Santa 10-02-2014 11:37 AM


after biting my leg until it almost broke the skin
????

Mischa still trying to figure out why you didn't go through with the annulment. Based on your description of his previous behavior, this type of thing (not the biting your leg part...ew) seemed almost inevitable.

Sasha4 10-02-2014 11:44 AM

Can you take a $1000,00 worth of parts of his car?
You could sell them or get scrap value at least.

ladyscribbler 10-02-2014 12:25 PM

This is who he is and has been all along. Please believe him this time.
Isn't the car he has yours in the first place, that he "borrowed" and didn't give back? Call the cops if he threatens suicide, I'm with the others on that.

mischa1 10-02-2014 12:30 PM


Originally Posted by Sasha4 (Post 4932049)
Can you take a $1000,00 worth of parts of his car?
You could sell them or get scrap value at least.

Actually his car is now in my name. So I can do whatever I want to with it.:c029:

lillamy 10-02-2014 12:32 PM

What he did and what he continues to do to you is abuse.
It's OK to call it that. Because that's what it is.

torquemax777 10-02-2014 12:37 PM

Plus, isn't biting your leg considered an assault that is punishable by law?

Thumper 10-02-2014 12:43 PM

I'm so sorry. That sounds like an awful experience/night.

You can also cancel the phone. You'll pay the same amount either way but if you cancel it will be done and over with it.

I'm through Verizon. I went in and said I would release his number off my contract. He had 30 days to go in there and move the phone over into a contract of his own or I would cancel it. I told him that by email. I'm not sure if it works the same with other providers.

ladyscribbler 10-02-2014 12:59 PM

If the car is in your name, then you might be liable for any damage he does with it. Whose name is on the insurance policy?

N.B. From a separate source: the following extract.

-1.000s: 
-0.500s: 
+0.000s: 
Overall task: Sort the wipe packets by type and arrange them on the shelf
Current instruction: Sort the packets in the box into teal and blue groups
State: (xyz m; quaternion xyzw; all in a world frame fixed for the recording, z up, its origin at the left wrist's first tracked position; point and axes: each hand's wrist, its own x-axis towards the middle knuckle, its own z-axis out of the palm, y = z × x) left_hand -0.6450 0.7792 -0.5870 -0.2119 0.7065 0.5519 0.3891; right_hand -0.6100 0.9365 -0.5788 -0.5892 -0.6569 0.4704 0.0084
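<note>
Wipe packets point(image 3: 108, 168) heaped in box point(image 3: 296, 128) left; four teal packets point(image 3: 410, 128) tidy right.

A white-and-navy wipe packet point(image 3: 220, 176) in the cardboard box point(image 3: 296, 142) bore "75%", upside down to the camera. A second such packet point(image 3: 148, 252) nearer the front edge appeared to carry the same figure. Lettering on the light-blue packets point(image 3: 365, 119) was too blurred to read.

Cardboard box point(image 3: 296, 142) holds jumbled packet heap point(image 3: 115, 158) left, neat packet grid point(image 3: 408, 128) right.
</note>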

Sasha4 10-02-2014 02:56 PM


Originally Posted by mischa1 (Post 4932148)
Actually his car is now in my name. So I can do whatever I want to with it.:c029:

Good!!
If you don't need it flog it, pay the phone off and buy yourself something nice xx

BunnyNest 10-02-2014 03:17 PM

I think that if he is biting your leg, you are both in very real danger.

Please take care of yourself.

Sungrl 10-03-2014 06:56 AM

You ask about calling the cops because he is threatening suicide.....

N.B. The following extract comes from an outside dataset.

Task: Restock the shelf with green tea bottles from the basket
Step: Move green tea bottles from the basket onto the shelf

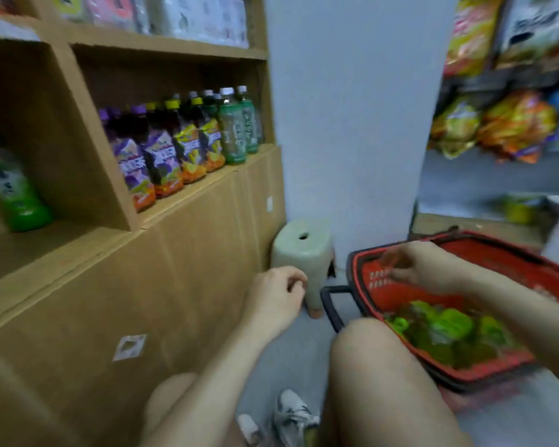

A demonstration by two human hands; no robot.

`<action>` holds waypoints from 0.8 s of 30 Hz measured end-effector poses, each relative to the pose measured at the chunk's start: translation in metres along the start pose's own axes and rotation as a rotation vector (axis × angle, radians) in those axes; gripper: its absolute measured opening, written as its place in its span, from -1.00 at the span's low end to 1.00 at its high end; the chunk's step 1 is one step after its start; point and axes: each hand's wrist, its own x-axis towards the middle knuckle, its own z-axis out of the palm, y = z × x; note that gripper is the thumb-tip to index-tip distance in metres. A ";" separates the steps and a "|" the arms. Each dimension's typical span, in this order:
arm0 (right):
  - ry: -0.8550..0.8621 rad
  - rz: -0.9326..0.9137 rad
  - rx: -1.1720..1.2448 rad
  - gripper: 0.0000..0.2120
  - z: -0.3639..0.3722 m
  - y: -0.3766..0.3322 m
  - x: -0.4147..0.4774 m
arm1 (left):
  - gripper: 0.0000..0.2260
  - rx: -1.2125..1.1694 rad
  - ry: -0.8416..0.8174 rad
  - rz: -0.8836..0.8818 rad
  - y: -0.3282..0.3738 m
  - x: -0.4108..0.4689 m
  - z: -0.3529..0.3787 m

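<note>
Cardboard shelf (207, 191) on the left, white pillar (352, 108) in the middle, rack of snack bags (497, 124) far right. Grey floor (304, 346); pale green plastic stool (304, 250) stood against the shelf base, by the pillar. Red basket (384, 285) sat on the floor at the person's right knee, black handle dropped toward the stool. Green tea bottles (446, 333) lay piled in the basket's near end, blurred. Right hand (423, 267) hovered over the basket above the bottles, fingers loose and smeared by blur, nothing in it. Left hand (276, 293) was up in front of the stool, curled into a fist, empty. Right shelf compartment held purple-capped drinks (136, 156), yellow-capped drinks (194, 146), then two shelved green bottles (236, 130) at the right end. One tilted green bottle (13, 195) in the left compartment. A grey sneaker (296, 414) showed at the bottom
</note>
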 end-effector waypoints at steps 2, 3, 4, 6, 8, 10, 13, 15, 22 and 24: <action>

But it never occurred to you to call the cops when he bit your leg??

You need to get the hell out of there! I would be much more concerned about your safety then his at this point.

I see you called him out on calling you a slave , yet still nothing on the bite??

Huh?

Sungrl 10-03-2014 07:21 AM

Also, not sure what phone service you have, but I would really check into

seeing what you can do so you don't have to pay for him the next two years.

The carrier I have has the option to disable the number. If you still have to

pay out for him (which I don't recommend) I would deactivate his line/number.

Refiner 10-03-2014 12:08 PM

Mischa1, why are you still with this person? I truly don't understand why you are still with him? Why are you allowing someone to mentally abuse and torture you, use you, and now physically BITE you? As I understand, you are the breadwinner, the car's in your name, you have been married a VERY short amount of time and if anything calls for an annulment I would say this one does. I really don't get it...

Seren 10-03-2014 05:01 PM

Hello Mischa,

Just checking in to see how you are doing today. Wishing you much peace and clarity and joy!